As for her involvement in university events, Tasha was the Vice Director of the inaugural TEDxUniversityofMalaya, which serves as a platform for people to share their ideas via speeches and discussions. One of the challenges that arose was when her team had difficulties in looking for sponsors due to the poor publicity of the event. “Besides finding sponsorships, there were times when I did not see eye-to-eye with the Director because of our different work styles. Nevertheless, we managed to work it out in the end,” she recalled. Now that she is the newly-elected Director, Tasha aspires to have more thought-provoking topics in TEDx because the whole idea behind the event is "lovely and educational".
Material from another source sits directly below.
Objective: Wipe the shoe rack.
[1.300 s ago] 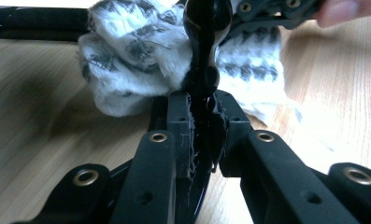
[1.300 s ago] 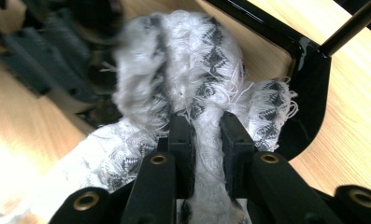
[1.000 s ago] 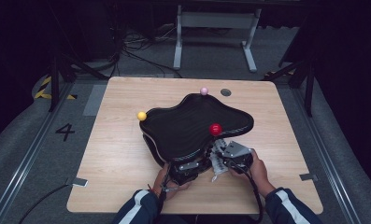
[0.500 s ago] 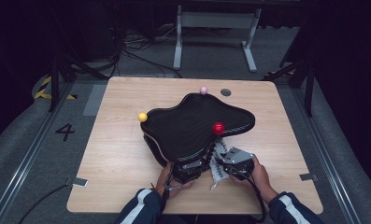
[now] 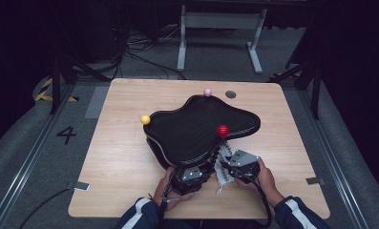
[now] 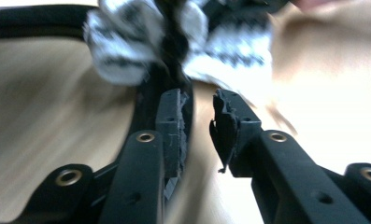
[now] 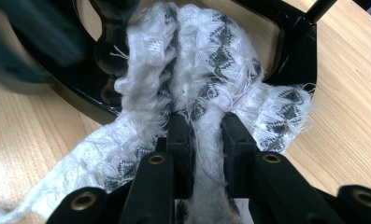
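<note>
A white knitted cloth with a black zigzag pattern hangs at the near edge of a black curvy stand. My right gripper is shut on a fold of the cloth, in front of the stand's black frame. In the high view the right gripper sits just right of the cloth. My left gripper has just been opening; its jaws stand apart with nothing between them, and the cloth lies beyond the tips. The left gripper rests under the stand's near end.
A red ball, a yellow ball and a pink ball stand on posts around the stand. The wooden table has bare room left and right. A small dark disc lies at the far edge.
The right hand and its gripper have drawn slightly toward the near edge with the cloth. The left hand has stayed in place.
</note>
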Motion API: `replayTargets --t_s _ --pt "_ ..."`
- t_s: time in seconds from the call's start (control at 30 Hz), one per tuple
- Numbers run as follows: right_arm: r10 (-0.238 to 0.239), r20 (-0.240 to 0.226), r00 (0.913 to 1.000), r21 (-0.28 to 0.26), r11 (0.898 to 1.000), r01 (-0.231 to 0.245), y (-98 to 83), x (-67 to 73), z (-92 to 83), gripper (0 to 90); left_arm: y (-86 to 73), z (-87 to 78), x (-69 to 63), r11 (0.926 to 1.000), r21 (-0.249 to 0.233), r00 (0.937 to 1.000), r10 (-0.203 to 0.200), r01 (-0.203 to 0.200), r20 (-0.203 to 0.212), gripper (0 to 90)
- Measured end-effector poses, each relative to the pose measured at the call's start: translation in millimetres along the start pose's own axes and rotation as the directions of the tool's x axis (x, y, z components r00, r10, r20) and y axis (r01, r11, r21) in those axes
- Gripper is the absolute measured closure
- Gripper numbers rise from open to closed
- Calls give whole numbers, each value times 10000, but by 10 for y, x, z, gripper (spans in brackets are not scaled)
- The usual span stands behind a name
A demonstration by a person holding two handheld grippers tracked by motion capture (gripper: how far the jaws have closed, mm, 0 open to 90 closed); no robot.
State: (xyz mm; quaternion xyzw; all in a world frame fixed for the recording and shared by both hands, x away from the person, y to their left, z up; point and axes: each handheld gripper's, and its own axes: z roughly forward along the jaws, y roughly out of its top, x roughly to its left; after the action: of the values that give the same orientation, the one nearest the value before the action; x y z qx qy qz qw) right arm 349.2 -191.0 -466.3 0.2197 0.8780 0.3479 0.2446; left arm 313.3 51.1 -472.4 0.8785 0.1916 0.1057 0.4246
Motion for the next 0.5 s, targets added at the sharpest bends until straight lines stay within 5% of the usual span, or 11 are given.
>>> replayTargets --t_s 0.13,0.33,0.43,0.5 --pt "-25 106 9999 119 9999 23 -4 -3 0 763 -145 -228 1 9992 394 9999 -77 80 -93 640" --pt "186 481 9987 357 9992 -203 -44 -73 25 764 -399 -547 150 9958 624 9938 -614 673 -927 564" --pt "271 608 9978 466 9985 -300 -61 -109 37 764 -507 -693 310 9924 611 9832 -958 1064 -1553 517" --pt "304 565 9979 494 9982 -332 -68 -127 32 762 -585 -778 463 9881 441 9696 -1354 1472 -2037 492"
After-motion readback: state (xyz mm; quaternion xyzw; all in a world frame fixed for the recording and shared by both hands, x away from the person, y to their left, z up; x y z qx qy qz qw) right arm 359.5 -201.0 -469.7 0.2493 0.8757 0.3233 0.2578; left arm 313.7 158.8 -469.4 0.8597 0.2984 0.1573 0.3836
Picture taken during TEDxUniversityofMalaya
Tasha’s active involvement in the faculty events and activities is evident when she was appointed as the Head of Marketing of LawNite 2015/16. This opportunity enabled her to improve networking skills as she led her team in approaching law firms and companies for sponsorships. Owing to her leadership skills, Tasha was entrusted with the position of the Head of Discipline Bureau during the Orientation Week 2017. She believes that the Orientation Week is necessary to expose the freshmen to the harsh legal world. On top of that, she contends that the freshmen must know the importance of rules compliance because they will be upholding the law in the long run.
Tasha and her Marketing Bureau members of LawNite 15/16
Tasha with her Discipline Bureau members during the Orientation Week 2017
Tasha’s journey in law school has shaped her into a remarkable person who can work and perform under stressful circumstances. Pressure will either turn one into dust or a diamond- Tasha is definitely the latter. She is of the opinion that life is too short to focus only on academics, and would advise the juniors to not only work hard, but play hard too. Last but not least, she hopes that everyone will do their best to contribute to the betterment of the world. "You cannot change the world, but if you can change or make a difference in a person's world with your words and actions, then you are already making a difference. And that is what matters."